● **Exercise aim**
In the material below, list every line carrying the string "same".

● **Data under study**

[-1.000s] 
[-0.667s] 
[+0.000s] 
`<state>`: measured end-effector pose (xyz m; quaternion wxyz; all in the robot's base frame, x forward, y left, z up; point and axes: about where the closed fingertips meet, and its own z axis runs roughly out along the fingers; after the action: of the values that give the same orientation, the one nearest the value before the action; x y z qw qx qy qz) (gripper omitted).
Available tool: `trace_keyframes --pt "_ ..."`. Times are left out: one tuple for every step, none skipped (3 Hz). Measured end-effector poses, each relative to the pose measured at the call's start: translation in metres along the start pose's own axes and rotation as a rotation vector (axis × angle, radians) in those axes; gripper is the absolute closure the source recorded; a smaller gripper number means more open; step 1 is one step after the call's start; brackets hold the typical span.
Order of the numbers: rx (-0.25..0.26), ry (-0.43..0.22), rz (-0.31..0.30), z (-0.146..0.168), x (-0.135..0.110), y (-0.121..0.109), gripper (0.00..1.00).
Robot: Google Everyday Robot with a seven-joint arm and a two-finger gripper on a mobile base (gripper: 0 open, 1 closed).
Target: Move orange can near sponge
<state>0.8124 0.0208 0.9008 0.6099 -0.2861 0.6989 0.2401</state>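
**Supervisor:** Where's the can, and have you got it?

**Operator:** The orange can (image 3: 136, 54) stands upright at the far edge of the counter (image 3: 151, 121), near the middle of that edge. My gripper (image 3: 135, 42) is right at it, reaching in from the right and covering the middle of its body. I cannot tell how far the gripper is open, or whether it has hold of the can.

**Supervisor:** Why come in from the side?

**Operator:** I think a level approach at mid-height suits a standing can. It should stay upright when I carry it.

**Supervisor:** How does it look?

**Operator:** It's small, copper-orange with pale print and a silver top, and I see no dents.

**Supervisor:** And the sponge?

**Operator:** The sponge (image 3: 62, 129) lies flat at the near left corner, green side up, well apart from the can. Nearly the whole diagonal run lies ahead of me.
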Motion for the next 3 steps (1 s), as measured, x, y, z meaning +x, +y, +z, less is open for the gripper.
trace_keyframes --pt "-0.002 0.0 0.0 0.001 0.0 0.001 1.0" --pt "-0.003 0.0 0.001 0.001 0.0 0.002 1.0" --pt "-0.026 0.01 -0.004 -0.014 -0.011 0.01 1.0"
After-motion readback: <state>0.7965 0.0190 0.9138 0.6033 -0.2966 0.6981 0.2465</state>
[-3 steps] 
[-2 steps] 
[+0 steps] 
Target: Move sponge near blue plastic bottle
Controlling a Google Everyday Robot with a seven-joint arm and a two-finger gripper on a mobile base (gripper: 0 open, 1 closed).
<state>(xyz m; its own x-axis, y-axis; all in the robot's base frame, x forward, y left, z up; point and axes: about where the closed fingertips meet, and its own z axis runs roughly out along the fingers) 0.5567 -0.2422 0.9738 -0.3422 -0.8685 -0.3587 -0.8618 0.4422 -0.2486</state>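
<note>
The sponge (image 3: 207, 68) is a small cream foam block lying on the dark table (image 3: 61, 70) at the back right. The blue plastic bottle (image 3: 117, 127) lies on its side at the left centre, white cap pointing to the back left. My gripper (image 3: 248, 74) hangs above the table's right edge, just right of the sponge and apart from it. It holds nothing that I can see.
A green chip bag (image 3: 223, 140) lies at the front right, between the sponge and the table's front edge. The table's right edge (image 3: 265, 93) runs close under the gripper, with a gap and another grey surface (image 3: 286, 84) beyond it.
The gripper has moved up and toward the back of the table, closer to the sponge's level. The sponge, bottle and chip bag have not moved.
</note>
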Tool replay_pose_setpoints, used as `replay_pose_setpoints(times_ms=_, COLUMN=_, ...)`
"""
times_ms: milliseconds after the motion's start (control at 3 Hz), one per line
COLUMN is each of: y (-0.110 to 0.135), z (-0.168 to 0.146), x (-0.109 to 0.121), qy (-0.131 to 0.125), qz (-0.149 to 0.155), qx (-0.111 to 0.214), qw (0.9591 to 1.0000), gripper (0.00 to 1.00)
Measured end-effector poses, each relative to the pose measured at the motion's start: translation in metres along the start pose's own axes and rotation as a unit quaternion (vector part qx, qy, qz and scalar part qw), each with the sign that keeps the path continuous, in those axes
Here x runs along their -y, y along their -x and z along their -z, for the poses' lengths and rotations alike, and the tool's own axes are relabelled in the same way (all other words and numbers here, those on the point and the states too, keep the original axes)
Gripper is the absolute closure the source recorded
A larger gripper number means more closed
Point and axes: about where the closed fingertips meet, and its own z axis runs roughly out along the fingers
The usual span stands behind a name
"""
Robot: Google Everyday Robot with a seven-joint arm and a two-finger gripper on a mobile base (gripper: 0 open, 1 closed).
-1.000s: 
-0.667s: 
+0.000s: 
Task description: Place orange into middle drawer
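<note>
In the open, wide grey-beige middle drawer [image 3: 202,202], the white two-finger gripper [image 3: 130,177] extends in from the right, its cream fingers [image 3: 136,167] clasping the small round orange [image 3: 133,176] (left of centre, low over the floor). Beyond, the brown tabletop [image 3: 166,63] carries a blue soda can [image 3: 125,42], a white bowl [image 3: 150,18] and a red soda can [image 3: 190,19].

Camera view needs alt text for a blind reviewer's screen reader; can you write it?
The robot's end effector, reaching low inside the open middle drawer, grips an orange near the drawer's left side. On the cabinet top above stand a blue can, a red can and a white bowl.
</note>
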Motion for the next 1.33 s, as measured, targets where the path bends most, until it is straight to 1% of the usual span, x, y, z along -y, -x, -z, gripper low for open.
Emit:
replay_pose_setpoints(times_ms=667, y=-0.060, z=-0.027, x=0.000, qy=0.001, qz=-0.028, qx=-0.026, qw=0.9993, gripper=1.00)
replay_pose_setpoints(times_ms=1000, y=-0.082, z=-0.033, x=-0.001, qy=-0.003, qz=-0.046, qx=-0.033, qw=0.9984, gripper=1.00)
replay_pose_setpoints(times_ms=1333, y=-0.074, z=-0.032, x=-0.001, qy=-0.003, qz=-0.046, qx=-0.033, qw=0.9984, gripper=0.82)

● **Your solution**
`<state>`: measured end-effector pose (xyz m; quaternion wxyz; all in the robot's base frame, x forward, y left, z up; point and axes: about where the closed fingertips meet, and its own z axis runs roughly out along the fingers; after the action: of the values that give the same orientation, the one nearest the value before the action; x y z qw qx qy qz) (gripper omitted).
Here x runs along their -y, y along their -x and z along their -z, for the poses' lengths and rotations alike, and the tool's own axes are relabelled in the same way (all other words and numbers here, those on the point and the states too, keep the original axes)

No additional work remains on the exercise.